When he was 13, Webb returned home to his parents with solemn thoughts of God and of God’s gift of salvation given through Jesus Christ. He shared his thoughts with his mother, which filled her with joy. She advised her son to contact Rev John Clark, the celebrated pastor of Brown’s Town and Bethany Baptist Churches, and let him know about his desire for baptism. In that same year, his thirteenth, Webb was baptized and received into the fellowship of the Bethany Church.

He remained at home for two years pursuing his studies, and in January 1854, when he was fifteen years of age, he applied and gained admission to the Mico institution, which was then under the leadership of Julius Oliver Beardslee, an American abolitionist who contributed to the introduction of the Disciples of Christ Church in Jamaica.

For three years, Mr. Webb pursued his studies at the Mico. One of his outstanding teachers was   William Whitehorne, who succeeded Beardslee as principal of Mico. Webb left Mico with a first-class certificate when he was only eighteen. At the invitation of Rev. Benjamin Millard, then Baptist Minister of St. Ann's Bay, he took charge of the St Ann’s Bay Baptist Day School. Some of his students were young men and young women older than their teacher. They soon discovered that the teacher, although young, knew how to command respect, maintain discipline, and teach his pupils.

Webb was a strict and efficient teacher and the school flourished under his leadership. Soon, the student body moved from about 60 to more than 100 pupils. Mr. Millard recognized Webb’s exceptional gifts and not only placed his name in the church’s preaching plan, but offered to assist him in further studies. After two years of successful teaching work at St. Ann's Bay, Webb applied for admission to Calabar Theological Institution, then located at Calabar, near Rio Bueno. He was admitted, and came under the able leadership of Rev. David Jonathan East, Calabar’s president.

Over his four years at Calabar, Webb excelled in his studies and developed proficiency in Hebrew, Greek, Latin, Theology and English Literature. East had the highest regard for Webb and looked forward to his future ministry with enthusiasm and optimism. 

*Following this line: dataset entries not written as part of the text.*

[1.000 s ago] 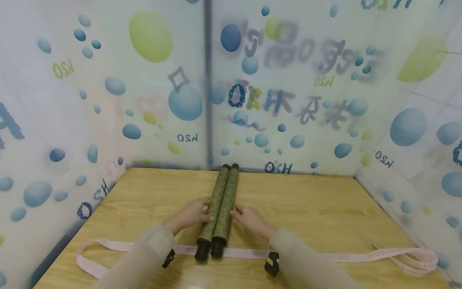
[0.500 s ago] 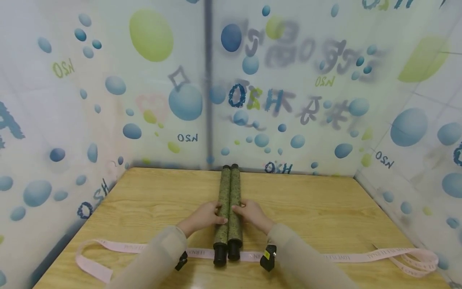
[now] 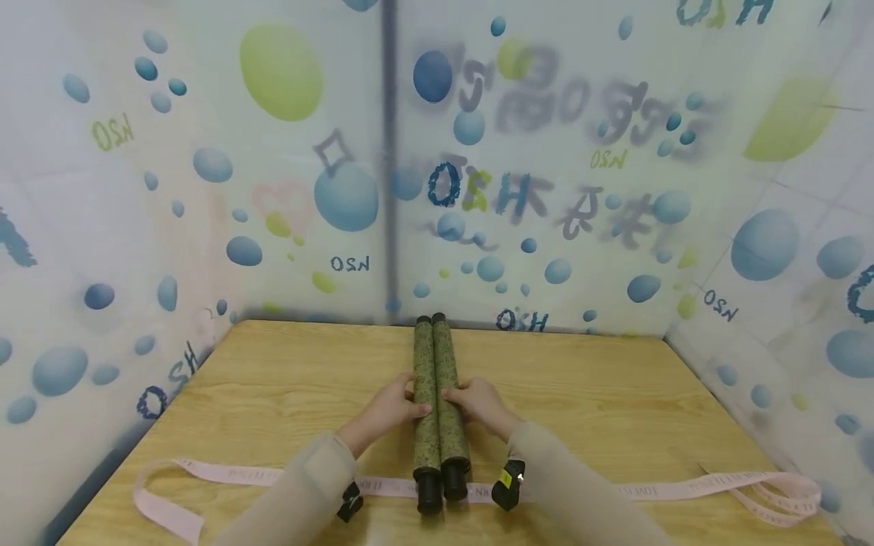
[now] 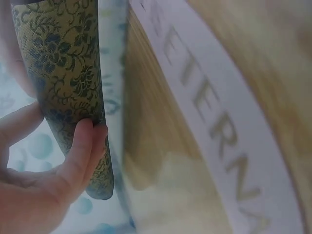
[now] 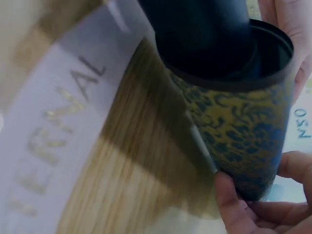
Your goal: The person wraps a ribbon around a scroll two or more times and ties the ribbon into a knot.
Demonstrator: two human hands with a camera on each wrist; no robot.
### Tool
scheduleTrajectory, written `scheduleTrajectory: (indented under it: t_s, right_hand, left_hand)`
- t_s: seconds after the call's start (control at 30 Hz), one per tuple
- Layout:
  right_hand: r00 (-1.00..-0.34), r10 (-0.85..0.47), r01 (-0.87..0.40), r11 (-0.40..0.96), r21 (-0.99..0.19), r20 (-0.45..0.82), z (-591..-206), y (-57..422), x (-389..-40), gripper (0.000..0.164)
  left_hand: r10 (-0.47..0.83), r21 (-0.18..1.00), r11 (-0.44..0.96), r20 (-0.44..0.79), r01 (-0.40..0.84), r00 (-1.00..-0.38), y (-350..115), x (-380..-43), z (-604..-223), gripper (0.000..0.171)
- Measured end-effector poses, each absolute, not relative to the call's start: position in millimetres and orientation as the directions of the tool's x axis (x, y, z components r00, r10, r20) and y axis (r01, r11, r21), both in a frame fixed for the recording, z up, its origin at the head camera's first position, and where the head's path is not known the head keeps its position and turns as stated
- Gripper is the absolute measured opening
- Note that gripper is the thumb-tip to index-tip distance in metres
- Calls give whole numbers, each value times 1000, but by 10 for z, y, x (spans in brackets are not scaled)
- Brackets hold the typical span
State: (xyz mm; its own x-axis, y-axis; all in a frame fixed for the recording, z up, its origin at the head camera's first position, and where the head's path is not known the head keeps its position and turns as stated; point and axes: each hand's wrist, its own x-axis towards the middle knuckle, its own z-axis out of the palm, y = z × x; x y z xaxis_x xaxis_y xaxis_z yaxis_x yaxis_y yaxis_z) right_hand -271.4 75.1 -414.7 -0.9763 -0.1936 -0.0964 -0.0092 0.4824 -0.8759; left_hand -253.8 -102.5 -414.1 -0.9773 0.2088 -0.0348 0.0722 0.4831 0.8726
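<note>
A double-rolled scroll in green-gold brocade lies lengthwise on the wooden table [image 3: 601, 409], its left roll [image 3: 425, 379] and right roll [image 3: 445, 364] side by side. Black end caps [image 3: 440, 485] point toward me. My left hand [image 3: 391, 409] grips the left roll at its middle, and my right hand [image 3: 479, 403] grips the right roll. In the left wrist view my fingers [image 4: 80, 151] curl under the brocade [image 4: 58, 63]. The right wrist view shows a black cap [image 5: 204, 34] and my fingers [image 5: 234, 204] under the patterned roll [image 5: 243, 131].
A long pink printed ribbon [image 3: 239, 474] runs across the table's near side under the scroll's caps, looping at both ends [image 3: 771, 489]. Its lettering shows in both wrist views [image 4: 214, 112] [image 5: 53, 122]. Bubble-patterned plastic walls [image 3: 205, 189] enclose the table on three sides.
The scroll's near end has swung from left to right, so it now lies nearly straight. Both hands went from touching its sides to gripping the rolls.
</note>
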Motion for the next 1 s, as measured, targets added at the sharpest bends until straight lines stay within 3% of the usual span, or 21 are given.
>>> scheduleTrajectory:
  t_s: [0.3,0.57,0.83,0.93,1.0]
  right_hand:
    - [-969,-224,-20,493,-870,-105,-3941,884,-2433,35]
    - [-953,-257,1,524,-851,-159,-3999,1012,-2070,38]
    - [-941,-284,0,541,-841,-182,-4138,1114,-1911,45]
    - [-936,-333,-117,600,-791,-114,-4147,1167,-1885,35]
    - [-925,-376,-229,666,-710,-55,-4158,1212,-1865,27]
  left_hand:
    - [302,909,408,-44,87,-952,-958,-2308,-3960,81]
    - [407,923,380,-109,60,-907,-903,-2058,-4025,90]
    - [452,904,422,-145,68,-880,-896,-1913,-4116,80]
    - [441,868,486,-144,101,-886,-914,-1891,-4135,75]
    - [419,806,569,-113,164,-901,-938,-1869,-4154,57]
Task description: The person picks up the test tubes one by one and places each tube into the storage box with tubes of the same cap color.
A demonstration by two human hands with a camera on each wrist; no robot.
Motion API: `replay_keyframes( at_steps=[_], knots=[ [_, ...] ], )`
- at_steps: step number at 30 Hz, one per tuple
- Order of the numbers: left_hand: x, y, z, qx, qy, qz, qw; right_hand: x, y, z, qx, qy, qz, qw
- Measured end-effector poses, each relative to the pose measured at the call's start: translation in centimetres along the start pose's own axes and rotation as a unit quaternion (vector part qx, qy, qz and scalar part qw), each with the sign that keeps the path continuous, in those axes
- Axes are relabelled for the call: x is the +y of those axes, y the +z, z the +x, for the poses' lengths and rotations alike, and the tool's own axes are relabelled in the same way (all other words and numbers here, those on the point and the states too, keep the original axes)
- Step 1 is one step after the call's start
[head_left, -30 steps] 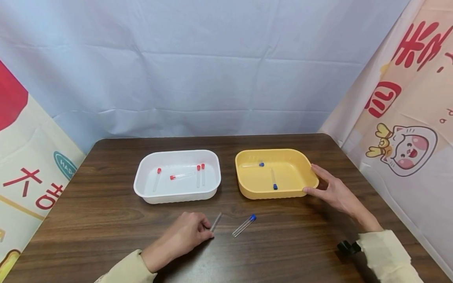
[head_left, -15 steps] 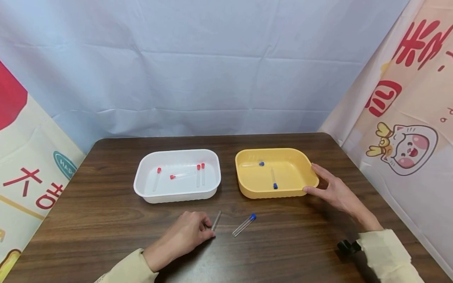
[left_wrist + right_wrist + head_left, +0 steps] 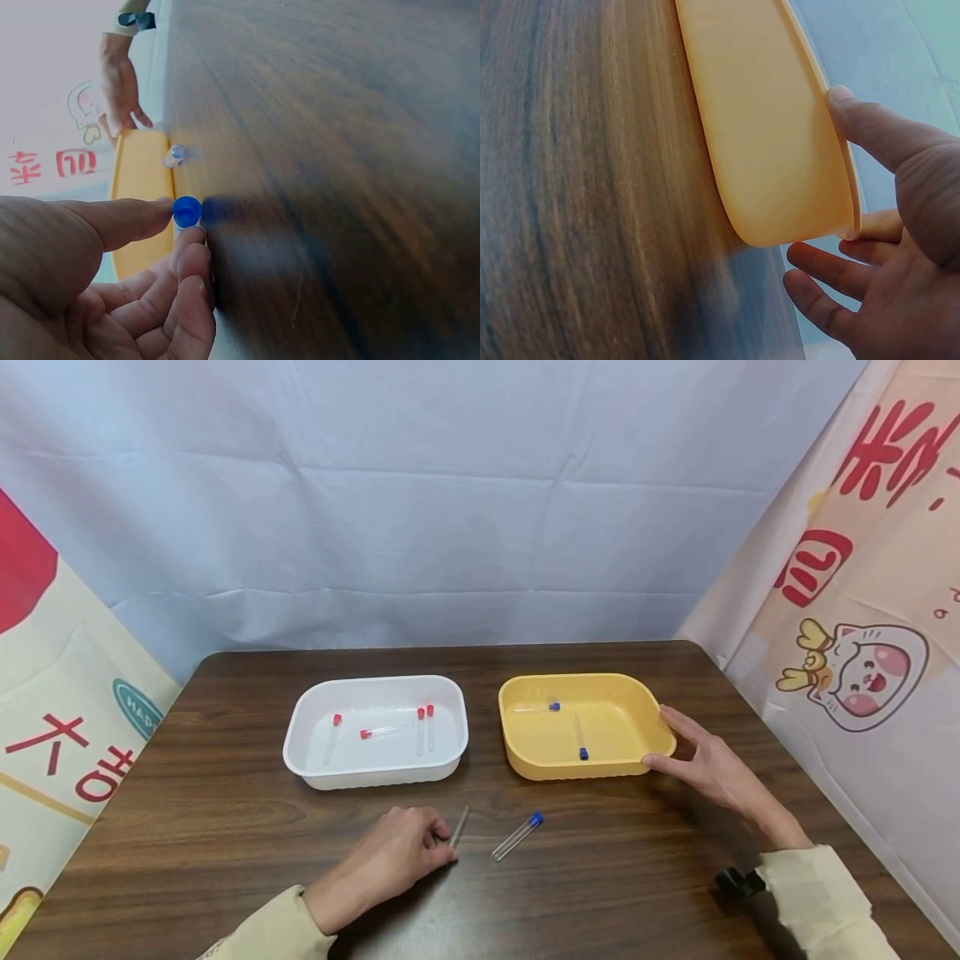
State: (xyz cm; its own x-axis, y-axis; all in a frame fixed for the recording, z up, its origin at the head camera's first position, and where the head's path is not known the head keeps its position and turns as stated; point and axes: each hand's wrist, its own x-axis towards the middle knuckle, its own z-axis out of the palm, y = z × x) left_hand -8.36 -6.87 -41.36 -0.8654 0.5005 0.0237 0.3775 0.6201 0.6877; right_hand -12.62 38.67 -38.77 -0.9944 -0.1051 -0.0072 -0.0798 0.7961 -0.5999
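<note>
My left hand [image 3: 401,852] pinches a clear test tube [image 3: 461,827] low over the brown table between thumb and fingers. Its blue cap [image 3: 187,212] shows at the fingertips in the left wrist view; in the head view the hand hides that end. A second blue-capped test tube [image 3: 517,837] lies on the table just to the right. At the right front corner of a yellow tray [image 3: 577,771], my right hand [image 3: 716,768] holds the rim, thumb on the front edge and a finger on the side. In the right wrist view its other fingers spread near the tray's corner.
Two blue-capped tubes [image 3: 582,743] lie in the yellow tray. To its left stands a white tray [image 3: 375,778] with several red-capped tubes [image 3: 386,732] inside. A pale cloth [image 3: 420,527] hangs behind the table [image 3: 187,827], with printed cloths at both sides.
The left hand has shifted very slightly right with the test tube, which is turned a little more upright in the head view. The right hand and both trays stay put.
</note>
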Motion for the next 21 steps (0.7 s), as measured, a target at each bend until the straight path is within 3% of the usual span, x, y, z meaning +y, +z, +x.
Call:
replay_keyframes(
  at_steps=[10, 21],
  knots=[
    [0.17, -0.04, 0.04, -0.004, -0.006, 0.051, 0.9987, -0.01, 0.1, -0.02, 0.013, -0.018, 0.0, 1.0],
    [0.19, -0.04, 0.05, -0.001, -0.006, 0.073, 0.9973, 0.02, 0.13, -0.01, 0.016, -0.023, -0.002, 1.0]
  ],
)
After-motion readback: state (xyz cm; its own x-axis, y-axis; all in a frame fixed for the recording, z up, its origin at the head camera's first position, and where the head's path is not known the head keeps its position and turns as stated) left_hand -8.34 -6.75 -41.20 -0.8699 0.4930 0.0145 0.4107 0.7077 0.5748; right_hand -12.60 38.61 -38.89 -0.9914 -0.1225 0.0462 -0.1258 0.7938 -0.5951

When Webb completed the Calabar programme in December 1862, President East had temporary oversight of the Stewart Town Baptist Church, where Thomas Lea, William Knibb’s nephew, had just resigned the pastorate. East encouraged the church to invite Webb to be their minister. However, some of the deacons of the church and many of the members were not ready to have a Black minister and a young one at that. However, one of the deacons, Edward Samuels, a man of means and influence in the church, favoured Webb and promised that if Webb were accepted as pastor, he would contribute to augment Webb’s salary. The people accepted the offer and, in March 1863, Webb became pastor in the Stewart Town circuit, which included the Gibraltar church. In protest, some members left the church, but  returned later after realizing their folly. In November, 1863, Webb was ordained to the ministry and, with wisdom and zeal, he applied himself to the work of God.

Gibraltar Baptist Church

The Gibraltar Church was meeting for worship in an old coffee house when Webb became pastor there. Webb led them to erect a beautiful edifice which became the pride of the district. Church membership grew as people responded to the proclamation of the Gospel. Such was the rate of growth that, after a few years, Webb suggested that some of the members who had to walk for several miles to church should withdraw from the Gibraltar Church and form a church in Watt Town, some five miles away. One of the members, a Mr. Jarrett, donated land for the construction of a church building and the people, in appreciation, called the church Jarretton Baptist Church.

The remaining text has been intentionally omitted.